Se os estudos euro-brasileiros, no escopo da A.B.E., necessitam ter um cunho científico, renovando e revendo, sob novas condições e enfoques, estudos até hoje desenvolvidos sob perspectivas bi-laterais, então exigem particulares esforços de reflexão e crítica de conceitos, perspectivas e métodos.
Não se tratando, ainda na linha preconizada pela A.B.E., absolutamente de representação cultural de países, - tarefa de diplomatas -, nem de difusão de expressões da cultura brasileira, - área em que atuam artistas plásticos, músicos e esportistas -, nem de fomento de intercâmbio cultural e de troca de informações, - campo de trabalho de sociedades bi-laterais, de fundações políticas e de diversas outras organizações -, e não aceitando-se como apropriada e legítima a mistura dessas diversas áreas de competência, atribuições, atividades e interesses, o desenvolvimento de um ramo específico de estudos euro-brasileiros com caráter científico pressupõe a discussão de seus pressupostos teóricos e métodos. Uma das propostas básicas - e pioneiras - da A.B.E. diz respeito à superação de uma unilateralidade nas perspectivas e na colocação de questões relacionadas com o Brasil na Europa, unilateralidade que se pode constatar, em geral, no trabalho de institutos e disciplinas que se dedicam a assuntos brasileiros, em sociedades bi-laterais e em revistas informativas voltadas à América Latina ou, em especial, ao mundo lusófono.
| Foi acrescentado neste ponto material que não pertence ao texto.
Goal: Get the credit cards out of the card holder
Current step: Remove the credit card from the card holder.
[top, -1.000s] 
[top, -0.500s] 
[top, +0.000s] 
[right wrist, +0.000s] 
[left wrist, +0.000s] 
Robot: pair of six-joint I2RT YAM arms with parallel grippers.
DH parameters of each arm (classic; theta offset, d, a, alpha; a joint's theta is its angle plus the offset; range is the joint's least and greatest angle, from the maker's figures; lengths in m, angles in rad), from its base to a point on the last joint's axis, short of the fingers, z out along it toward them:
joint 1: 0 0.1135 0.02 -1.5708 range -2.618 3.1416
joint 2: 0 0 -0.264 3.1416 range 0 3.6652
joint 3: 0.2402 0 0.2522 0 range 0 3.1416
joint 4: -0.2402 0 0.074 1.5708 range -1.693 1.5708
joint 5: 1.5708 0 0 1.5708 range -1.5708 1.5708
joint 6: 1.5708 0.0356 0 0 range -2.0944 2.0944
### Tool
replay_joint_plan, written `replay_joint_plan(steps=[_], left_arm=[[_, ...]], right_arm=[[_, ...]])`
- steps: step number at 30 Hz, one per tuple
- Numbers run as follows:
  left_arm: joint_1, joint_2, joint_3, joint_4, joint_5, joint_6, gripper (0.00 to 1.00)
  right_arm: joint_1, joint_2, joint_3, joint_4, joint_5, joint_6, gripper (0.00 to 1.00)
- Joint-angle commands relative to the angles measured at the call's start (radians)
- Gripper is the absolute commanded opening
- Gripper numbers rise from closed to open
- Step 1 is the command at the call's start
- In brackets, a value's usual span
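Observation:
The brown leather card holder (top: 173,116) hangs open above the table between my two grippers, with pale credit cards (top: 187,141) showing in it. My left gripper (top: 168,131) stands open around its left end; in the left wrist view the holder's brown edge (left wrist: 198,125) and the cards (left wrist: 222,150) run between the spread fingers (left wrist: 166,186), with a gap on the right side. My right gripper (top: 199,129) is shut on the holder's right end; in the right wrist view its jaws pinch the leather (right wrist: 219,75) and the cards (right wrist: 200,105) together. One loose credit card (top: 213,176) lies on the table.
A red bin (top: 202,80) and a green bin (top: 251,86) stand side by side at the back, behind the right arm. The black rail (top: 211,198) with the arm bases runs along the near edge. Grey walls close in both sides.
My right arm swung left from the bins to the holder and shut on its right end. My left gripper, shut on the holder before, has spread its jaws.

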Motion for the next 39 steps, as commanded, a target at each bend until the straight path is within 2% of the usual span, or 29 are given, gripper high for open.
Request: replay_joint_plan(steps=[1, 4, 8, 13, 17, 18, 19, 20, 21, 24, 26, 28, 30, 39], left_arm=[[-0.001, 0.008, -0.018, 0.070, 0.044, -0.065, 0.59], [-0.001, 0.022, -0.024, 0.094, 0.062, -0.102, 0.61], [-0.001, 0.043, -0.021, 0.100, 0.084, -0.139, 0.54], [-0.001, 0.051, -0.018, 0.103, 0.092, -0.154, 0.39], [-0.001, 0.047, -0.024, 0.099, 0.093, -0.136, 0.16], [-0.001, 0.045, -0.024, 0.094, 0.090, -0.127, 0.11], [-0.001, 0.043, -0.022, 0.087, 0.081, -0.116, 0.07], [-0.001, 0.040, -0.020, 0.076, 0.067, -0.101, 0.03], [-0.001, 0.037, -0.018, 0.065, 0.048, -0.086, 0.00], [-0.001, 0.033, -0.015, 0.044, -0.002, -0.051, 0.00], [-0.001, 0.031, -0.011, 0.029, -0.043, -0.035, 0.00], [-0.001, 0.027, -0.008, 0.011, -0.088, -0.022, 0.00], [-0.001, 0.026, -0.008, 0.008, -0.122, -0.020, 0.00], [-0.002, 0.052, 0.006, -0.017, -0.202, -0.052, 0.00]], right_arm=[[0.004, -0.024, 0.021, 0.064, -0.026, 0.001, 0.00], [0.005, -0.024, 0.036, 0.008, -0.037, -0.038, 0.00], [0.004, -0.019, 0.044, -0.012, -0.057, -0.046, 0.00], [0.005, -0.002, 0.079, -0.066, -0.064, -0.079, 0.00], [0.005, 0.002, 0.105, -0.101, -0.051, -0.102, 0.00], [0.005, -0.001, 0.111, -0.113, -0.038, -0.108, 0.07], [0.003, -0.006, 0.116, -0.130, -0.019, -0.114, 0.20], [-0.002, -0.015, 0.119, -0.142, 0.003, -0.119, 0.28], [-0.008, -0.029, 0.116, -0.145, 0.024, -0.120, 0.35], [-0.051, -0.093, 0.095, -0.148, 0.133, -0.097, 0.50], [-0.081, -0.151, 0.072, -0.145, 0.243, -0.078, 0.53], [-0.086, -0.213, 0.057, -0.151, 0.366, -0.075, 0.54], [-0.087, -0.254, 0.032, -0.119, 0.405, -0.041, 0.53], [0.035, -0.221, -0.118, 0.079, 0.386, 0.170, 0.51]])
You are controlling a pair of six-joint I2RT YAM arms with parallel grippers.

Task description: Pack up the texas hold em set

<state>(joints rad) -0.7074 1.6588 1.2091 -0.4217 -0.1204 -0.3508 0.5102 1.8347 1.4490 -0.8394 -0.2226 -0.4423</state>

O tratamento de questões culturais brasileiras, o comentário de obras da literatura, das artes plásticas e da música do Brasil, o acompanhamento com textos e com palavras de exposições e concertos de artistas brasileiros, a realização de festas "típicas", tais como festividades juninas em universidades, a organização de eventos culturais e científicos por especialistas e organizações européias podem ser considerados como manifestações de simpatia e interesse por parte de não-brasileiros para com a cultura do Brasil e de consciência pátria e de conservação de identidades por parte de brasileiros residentes no Exterior.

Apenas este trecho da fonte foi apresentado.